After years of brisk growth, both the number of condominiums sold in Germany’s major cities and the generated revenues suffered a modest decline in 2017. This is the upshot of the new ACCENTRO Homeownership Report that was presented on 17 September. It appears that the number of transactions went down by 5.62 percent compared to 2016, whereas the total revenues decreased by 1.32 percent. Although the ACCENTRO Homeownership Report had already shown flatlining transaction figures in 2016, the revenues kept going up that year.
Nevertheless, selling prices continued to follow an upward trend, albeit at a less dynamic pace than in previous years. An average condominium in a major German city was 4.56 percent more expensive in 2017 than it had been the year before, whereas the one-year growth in 2016 was 7.73 percent. The sustained price growth demonstrates that, while the demand for condominiums remains strong, the supply shortage makes it more and more difficult for buyers to find product. This is nowhere more evident than in those of the Class A cities where the supply shortage is most pronounced, as the price trend here equals an above-average 6.78 percent.
New-Build Construction Taking Nose-Dive
The persistently short supply is moreover reflected in the sales figures of new-build flats. Having declined by 13.72 percent year on year, they dropped noticeably faster than the number of existing flats sold. New-build completions declined in five of Germany’s “Big Seven” cities, Düsseldorf and Berlin being the only ones with an upward trend.

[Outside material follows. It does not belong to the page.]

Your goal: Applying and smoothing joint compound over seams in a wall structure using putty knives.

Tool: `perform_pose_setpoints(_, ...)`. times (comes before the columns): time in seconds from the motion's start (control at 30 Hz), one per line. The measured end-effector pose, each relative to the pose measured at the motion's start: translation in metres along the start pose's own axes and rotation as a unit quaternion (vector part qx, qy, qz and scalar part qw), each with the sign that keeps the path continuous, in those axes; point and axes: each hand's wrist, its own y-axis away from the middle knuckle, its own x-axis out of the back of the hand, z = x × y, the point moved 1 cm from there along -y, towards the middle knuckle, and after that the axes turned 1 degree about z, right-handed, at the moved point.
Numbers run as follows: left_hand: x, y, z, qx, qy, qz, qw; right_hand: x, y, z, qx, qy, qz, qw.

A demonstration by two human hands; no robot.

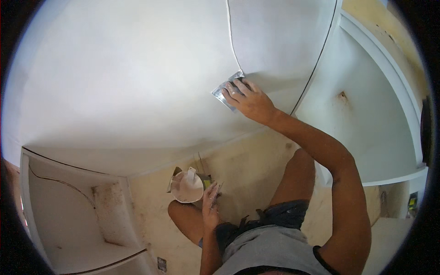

This altogether remarkable dip in transactions in the new-build segment cannot be explained by slowing demand. Property developers still have no problems to find buyers for their residential units in the major cities. The only plausible explanation for the steep decline is the lack of new-build flats on the market—and it should sound the alarm bells for the body politic. Despite the acute housing shortage in many major cities, it appears no way has been found yet to shape the parameters in housing construction in a way that would make it possible to meet pressing demand.
Housing Market Beginning to Level Out
The supply shortage is also having a negative impact on the dynamics of the housing market. This is particularly evident in the metropolises. Both in terms of revenues (-2.52 percent) and in regard to the number of sales (-8.71 percent), the rate of decline in the “Big Seven” cities has exceeded the national average. The stalled performance of the country's real estate hubs has serious ramifications for the German housing market as a whole because the seven Class A cities alone account for 58.01 percent of the revenues of all monitored cities combined.
In sum, the findings of the ACCENTRO Homeownership Report illustrate that Germany’s housing market continues to show a very stable development even if it appears to begin levelling out now after a boom cycle of many years. This is safe to say with a view to the dropping sales and revenue figures on the one hand, and to the still positive but slowing price dynamics, on the other hand.